India’s Attempt To Curtail Gold Imports Faces Backlash

Bullion imports are plunging as an increase in tax on financing shipments boosts costs for jewellers. But can the move really save the country’s economy?

Gulf Business

India opened up a can of worms in January when it raised duty on gold to adjust imports in an attempt to bring down the country’s current account deficit.

The government had initially raised the import duty on gold from four to six per cent, and in June, it further raised it by two per cent to eight per cent.

Gold’s slump to a two-year low in April boosted demand for jewellery from its own 1.2 billion domestic population and in the rest of Asia. Such demand contributed to a $32.6 billion current- account gap in the last quarter of 2012, equivalent to a record 6.7 per cent of gross domestic product.

But a remarkable backlash followed as attention turned to the negative impact on the various segments of the gold and jewellery industry, from manufacturing to retail. Uses range from wedding jewellery to a hedge against consumer- price inflation.

There has been evidence that making gold more expensive for the consumer has crippled consumer sentiment and hit gold sales.

Meanwhile, more recently gold smugglers looking to by-pass what some see as extortionate levies have dragged the industry into the mire.

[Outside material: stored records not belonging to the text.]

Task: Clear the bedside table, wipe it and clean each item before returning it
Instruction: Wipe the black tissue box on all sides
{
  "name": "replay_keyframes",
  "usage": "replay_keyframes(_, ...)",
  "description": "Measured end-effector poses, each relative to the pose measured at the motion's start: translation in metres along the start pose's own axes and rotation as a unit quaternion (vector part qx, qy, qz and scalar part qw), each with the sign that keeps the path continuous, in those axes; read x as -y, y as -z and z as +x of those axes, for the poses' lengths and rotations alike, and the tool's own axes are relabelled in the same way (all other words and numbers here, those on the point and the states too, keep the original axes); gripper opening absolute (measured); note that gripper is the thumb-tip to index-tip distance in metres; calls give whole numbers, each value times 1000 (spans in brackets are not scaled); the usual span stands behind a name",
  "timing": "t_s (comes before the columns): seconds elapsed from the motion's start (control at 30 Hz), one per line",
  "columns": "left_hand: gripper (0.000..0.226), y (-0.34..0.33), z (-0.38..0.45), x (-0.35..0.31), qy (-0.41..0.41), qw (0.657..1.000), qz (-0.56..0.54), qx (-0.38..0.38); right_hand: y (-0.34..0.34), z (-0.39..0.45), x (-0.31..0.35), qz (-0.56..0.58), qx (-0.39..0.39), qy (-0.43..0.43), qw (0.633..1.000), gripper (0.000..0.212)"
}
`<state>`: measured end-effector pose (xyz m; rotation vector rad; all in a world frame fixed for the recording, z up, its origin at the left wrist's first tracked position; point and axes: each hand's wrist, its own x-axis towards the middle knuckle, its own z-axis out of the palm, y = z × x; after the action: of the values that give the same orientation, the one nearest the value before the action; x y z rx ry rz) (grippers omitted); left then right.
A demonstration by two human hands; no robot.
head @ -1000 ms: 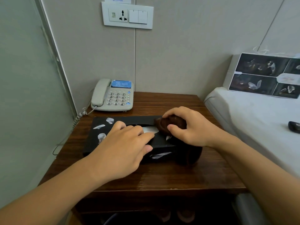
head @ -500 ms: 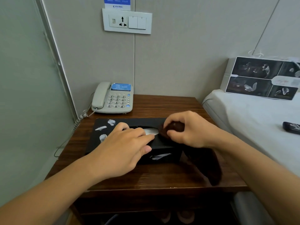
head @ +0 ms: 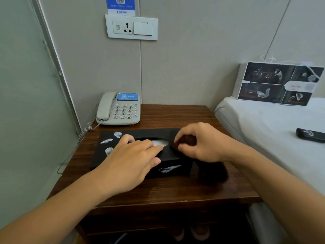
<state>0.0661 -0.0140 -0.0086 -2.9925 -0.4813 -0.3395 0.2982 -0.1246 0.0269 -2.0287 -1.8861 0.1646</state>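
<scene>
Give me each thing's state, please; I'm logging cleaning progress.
Tissue box: on the table, being wiped.
Cloth: bunched in the right hand, on the box top.
Left hand: flat on the box.
Right hand: gripping the cloth.
Phone: handset on its cradle.
Remote: lying on the bed.

- The telephone (head: pixel 119 109), left of centre in the frame, has keypad digits 1 to 9, then *, 0 and #, readable on its round keys.
- Its blue label (head: pixel 127 97) above the keypad carries print too small to read.
- The blue sticker (head: pixel 121 5) at the top of the frame shows a QR code and blurred white lettering.
- The box (head: pixel 279 83) at upper right bears a pale label, illegible.
</scene>
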Motion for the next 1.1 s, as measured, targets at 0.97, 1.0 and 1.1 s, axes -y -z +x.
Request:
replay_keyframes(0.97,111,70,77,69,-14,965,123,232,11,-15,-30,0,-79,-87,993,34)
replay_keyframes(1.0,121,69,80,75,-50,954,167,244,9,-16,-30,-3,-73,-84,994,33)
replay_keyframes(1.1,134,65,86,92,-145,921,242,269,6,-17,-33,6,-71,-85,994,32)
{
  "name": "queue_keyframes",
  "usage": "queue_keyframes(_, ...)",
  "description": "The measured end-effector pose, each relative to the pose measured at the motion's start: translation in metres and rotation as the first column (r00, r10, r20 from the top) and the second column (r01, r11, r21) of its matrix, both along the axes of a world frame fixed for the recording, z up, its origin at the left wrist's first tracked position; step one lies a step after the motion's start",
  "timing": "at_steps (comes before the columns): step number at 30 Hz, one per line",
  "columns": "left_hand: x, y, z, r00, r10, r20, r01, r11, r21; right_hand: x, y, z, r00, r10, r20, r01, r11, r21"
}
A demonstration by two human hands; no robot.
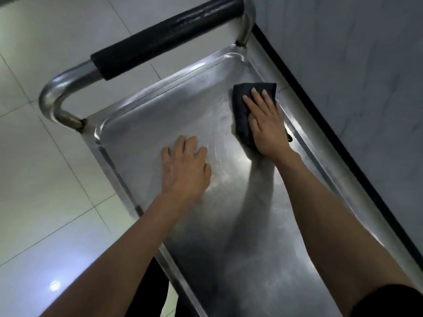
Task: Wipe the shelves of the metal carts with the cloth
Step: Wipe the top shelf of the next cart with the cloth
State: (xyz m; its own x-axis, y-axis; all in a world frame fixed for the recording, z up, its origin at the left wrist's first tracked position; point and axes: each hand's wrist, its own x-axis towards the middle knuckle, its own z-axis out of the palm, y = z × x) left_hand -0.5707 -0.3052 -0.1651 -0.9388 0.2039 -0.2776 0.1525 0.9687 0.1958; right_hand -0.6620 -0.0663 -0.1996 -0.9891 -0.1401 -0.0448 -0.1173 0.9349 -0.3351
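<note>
The top shelf (174, 115) of a stainless metal cart fills the middle of the view, a shallow tray with a raised rim. A folded dark cloth (242, 110) lies on the shelf near its far right corner. My right hand (265, 124) presses flat on the cloth with straight fingers. My left hand (185, 168) rests on the bare shelf surface to the left of it, fingers spread and straight, holding nothing.
The cart's tubular handle (164, 40) with a black foam grip arches over the far end. A pale wall with a dark base strip (343, 124) runs close along the cart's right side. Glossy white floor tiles (45, 179) lie to the left.
</note>
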Motion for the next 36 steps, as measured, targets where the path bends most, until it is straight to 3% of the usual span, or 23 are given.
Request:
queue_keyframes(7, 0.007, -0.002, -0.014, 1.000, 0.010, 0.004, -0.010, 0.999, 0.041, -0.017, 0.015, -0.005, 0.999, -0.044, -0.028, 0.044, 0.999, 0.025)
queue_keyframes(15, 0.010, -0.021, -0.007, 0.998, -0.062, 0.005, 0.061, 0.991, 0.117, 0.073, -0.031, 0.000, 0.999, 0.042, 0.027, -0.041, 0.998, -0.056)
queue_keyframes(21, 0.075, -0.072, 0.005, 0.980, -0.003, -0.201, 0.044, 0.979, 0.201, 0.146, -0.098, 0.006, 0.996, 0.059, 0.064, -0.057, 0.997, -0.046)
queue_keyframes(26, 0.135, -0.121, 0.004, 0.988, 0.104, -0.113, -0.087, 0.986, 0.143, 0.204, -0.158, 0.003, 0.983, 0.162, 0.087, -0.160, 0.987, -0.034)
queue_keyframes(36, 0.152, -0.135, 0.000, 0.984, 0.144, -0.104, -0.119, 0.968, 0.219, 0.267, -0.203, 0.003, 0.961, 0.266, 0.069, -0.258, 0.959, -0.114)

Overseas travellers, especially those returning from countries in the Gulf, are also trying to sneak in gold bars and undeclared jewellery to profit on the margins.

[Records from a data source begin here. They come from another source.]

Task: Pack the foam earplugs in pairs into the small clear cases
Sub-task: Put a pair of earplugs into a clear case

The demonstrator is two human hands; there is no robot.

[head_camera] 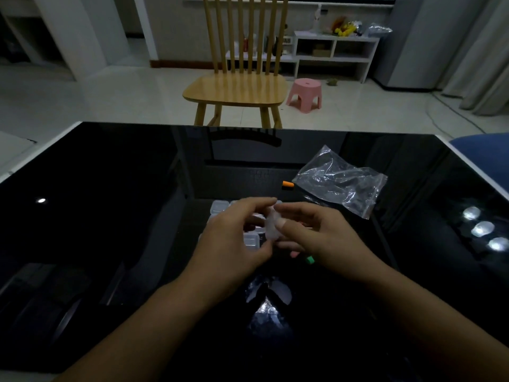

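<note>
We have both forearms reaching in from the near edge, bare, converging toward the middle. Our left hand point(234, 238) is raised, palm turned inward, thumb and forefinger curled into a pinch. Our right hand point(316, 238) faces it, thumb up with the nail showing, fingers bent. The fingertips of the two hands meet, closed together.

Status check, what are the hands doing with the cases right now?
Both hands, left and right, hold one clear case. Orange earplug loose by the bag. Nothing blocking.
</note>
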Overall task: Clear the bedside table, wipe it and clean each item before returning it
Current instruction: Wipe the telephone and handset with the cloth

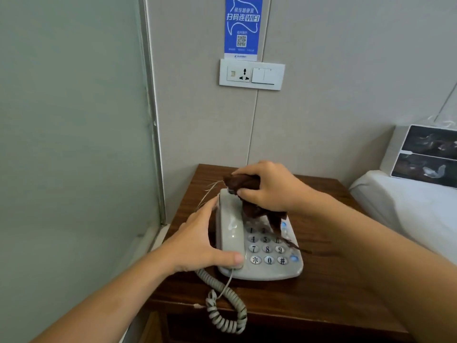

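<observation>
A grey corded telephone [268,256] sits on the dark wooden bedside table [329,280], its handset [231,231] in the cradle on the left side. My left hand [200,243] wraps around the handset from the left, thumb lying across its lower end. My right hand [269,189] grips a bunched dark brown cloth [249,204] and presses it on the top of the phone, above the keypad. A tail of the cloth hangs over the number keys. The coiled cord [222,308] spills over the table's front edge.
A wall socket and switch plate [252,74] and a blue WiFi sticker [243,27] are on the wall behind. A frosted glass panel [74,144] stands at the left. A white bed [408,211] with a picture box [425,157] on it lies at the right.
</observation>
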Available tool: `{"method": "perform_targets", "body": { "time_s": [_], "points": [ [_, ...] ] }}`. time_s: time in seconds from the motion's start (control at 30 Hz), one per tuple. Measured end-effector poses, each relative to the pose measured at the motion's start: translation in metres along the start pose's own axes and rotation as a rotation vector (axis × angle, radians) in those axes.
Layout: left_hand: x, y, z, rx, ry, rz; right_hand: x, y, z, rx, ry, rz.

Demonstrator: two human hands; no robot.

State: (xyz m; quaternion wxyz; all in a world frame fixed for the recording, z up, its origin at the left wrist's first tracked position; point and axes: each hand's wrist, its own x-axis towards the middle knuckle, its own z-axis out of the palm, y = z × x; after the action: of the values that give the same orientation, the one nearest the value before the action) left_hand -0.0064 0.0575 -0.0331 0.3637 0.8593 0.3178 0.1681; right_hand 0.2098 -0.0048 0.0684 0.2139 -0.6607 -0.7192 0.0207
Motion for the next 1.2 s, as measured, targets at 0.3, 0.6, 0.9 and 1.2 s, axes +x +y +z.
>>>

According to Indian media reports customs officials in Mumbai and Delhi confiscated about 35 kilograms of gold worth Dh5.5 million in the month of June alone.

However, for India, the world’s largest consumer of gold jewellery, this could just be the beginning of the bad news.

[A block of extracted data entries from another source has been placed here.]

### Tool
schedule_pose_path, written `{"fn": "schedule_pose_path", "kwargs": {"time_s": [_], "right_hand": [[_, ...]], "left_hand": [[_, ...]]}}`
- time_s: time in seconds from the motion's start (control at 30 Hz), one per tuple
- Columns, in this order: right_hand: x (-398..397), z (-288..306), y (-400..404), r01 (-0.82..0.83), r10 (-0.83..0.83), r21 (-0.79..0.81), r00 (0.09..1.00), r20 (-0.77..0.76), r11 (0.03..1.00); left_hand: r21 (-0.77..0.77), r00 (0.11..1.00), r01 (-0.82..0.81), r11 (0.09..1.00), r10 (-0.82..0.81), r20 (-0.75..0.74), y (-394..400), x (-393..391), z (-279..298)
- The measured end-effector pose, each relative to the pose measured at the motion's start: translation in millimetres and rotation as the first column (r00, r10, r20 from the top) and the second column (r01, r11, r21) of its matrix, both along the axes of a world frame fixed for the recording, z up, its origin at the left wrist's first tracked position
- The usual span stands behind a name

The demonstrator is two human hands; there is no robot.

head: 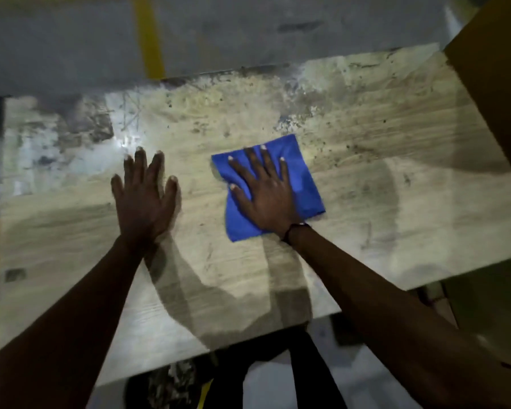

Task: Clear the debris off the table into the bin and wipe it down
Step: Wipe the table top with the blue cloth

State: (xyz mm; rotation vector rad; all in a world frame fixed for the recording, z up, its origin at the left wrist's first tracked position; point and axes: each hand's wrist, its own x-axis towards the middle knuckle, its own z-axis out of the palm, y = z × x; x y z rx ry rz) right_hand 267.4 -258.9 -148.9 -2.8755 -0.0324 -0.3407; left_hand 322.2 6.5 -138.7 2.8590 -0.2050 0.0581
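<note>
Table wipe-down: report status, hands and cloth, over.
Right hand flat on blue cloth, pressing it to table. Left hand open, flat on bare tabletop. Dark specks and stains remain toward far edge. Nothing blocking.

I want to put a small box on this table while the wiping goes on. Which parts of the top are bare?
Bare top lies right of the blue cloth up to the table edge, along the near edge between both forearms, and at the far left corner. The middle is taken: the left hand lies flat there and the right hand presses the cloth.
</note>
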Motion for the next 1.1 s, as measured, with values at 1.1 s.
{"fn": "schedule_pose_path", "kwargs": {"time_s": [1.1], "right_hand": [[41.5,-2.5,-30.1,0.656,-0.642,0.002,0.739,-0.205,0.754]], "left_hand": [[-0.007,0.991,-0.133,0.991,0.132,-0.021,123.0,62.7,3.9]]}}
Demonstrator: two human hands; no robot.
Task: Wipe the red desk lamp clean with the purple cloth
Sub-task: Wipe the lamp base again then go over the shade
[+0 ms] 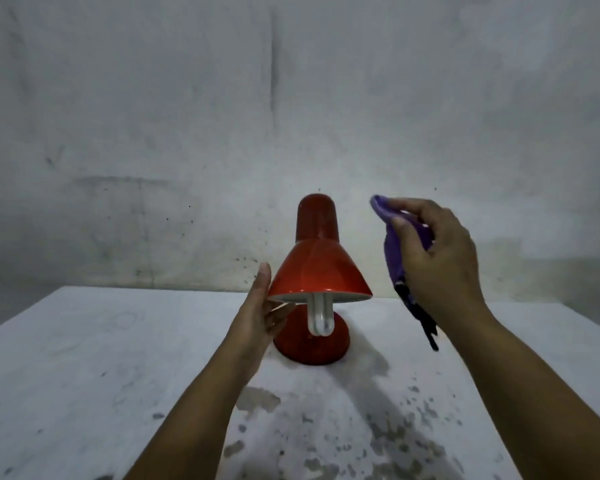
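Note:
The red desk lamp (317, 268) stands on the white table (84, 368) in the middle of the head view, its cone shade tilted toward me with a white bulb (321, 318) poking out below. My left hand (260, 317) holds the shade's left rim, thumb up along the outside and fingers under the edge. My right hand (433, 258) is raised to the right of the shade, apart from it, and grips the bunched purple cloth (394, 251). A dark end of the cloth hangs below the hand.
A stained grey wall (222, 116) rises close behind the table's far edge. The tabletop in front of the lamp carries dark blotches and specks (378, 431). The lamp's round red base (312, 344) sits behind the bulb.

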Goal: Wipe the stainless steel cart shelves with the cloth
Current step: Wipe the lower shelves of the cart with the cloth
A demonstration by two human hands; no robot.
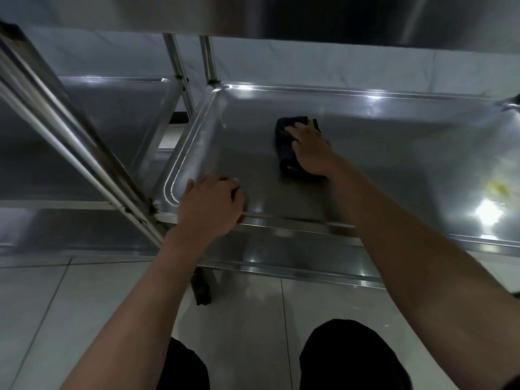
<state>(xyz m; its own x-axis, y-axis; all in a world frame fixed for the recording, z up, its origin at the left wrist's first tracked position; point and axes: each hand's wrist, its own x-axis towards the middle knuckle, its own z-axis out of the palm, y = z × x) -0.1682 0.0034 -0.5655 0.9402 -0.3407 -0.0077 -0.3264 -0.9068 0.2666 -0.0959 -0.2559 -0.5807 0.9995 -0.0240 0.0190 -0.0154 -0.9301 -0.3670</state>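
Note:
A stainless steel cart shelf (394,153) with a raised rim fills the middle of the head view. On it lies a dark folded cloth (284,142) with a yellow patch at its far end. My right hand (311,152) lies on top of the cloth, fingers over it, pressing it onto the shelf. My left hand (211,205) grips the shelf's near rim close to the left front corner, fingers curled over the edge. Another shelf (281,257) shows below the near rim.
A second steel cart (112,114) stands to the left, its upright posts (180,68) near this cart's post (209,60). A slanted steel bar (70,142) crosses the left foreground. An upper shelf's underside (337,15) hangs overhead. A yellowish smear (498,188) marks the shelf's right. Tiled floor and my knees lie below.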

There are growing fears that India could be inflicting serious damage on its wider economy for the long term.

Karim Merchant, CEO & MD of Pure Gold Jewellers in Dubai, says it suggests deeper, more worrying issues. “This will affect the livelihood of millions of people employed by the gold and jewellery and it will cause a ripple effect on other industries as well.

“What is next depends on what the government decides, if the government pulls back the restrictions the industry may stabilise again if not I expect major downsizing by leading retailers.

Merchant says the government has also instructed all banks not to provide finance against domestic gold sales, which is like “pulling the plug for major Indian domestic retailers and manufacturers”.

In June, the government sold inflation- linked bonds for the first time in 15 years, to provide investors with an alternative to gold as a buffer against inflation.

Finance Minister P Chidambaram also recently requested Indian citizens to resist the temptation of buying gold in order to improve the fundamentals of the Indian economy.

There is now a growing sense of unease about this so-called gold crush taking place after so many years of growth and prosperity.

India will find it hard to back-peddle out of the mess it has created, and if it does the process will be a long one. Perhaps most worrying is that so far despite the drastic measures to curb demand for bullion, consumer appetite is as strong as ever.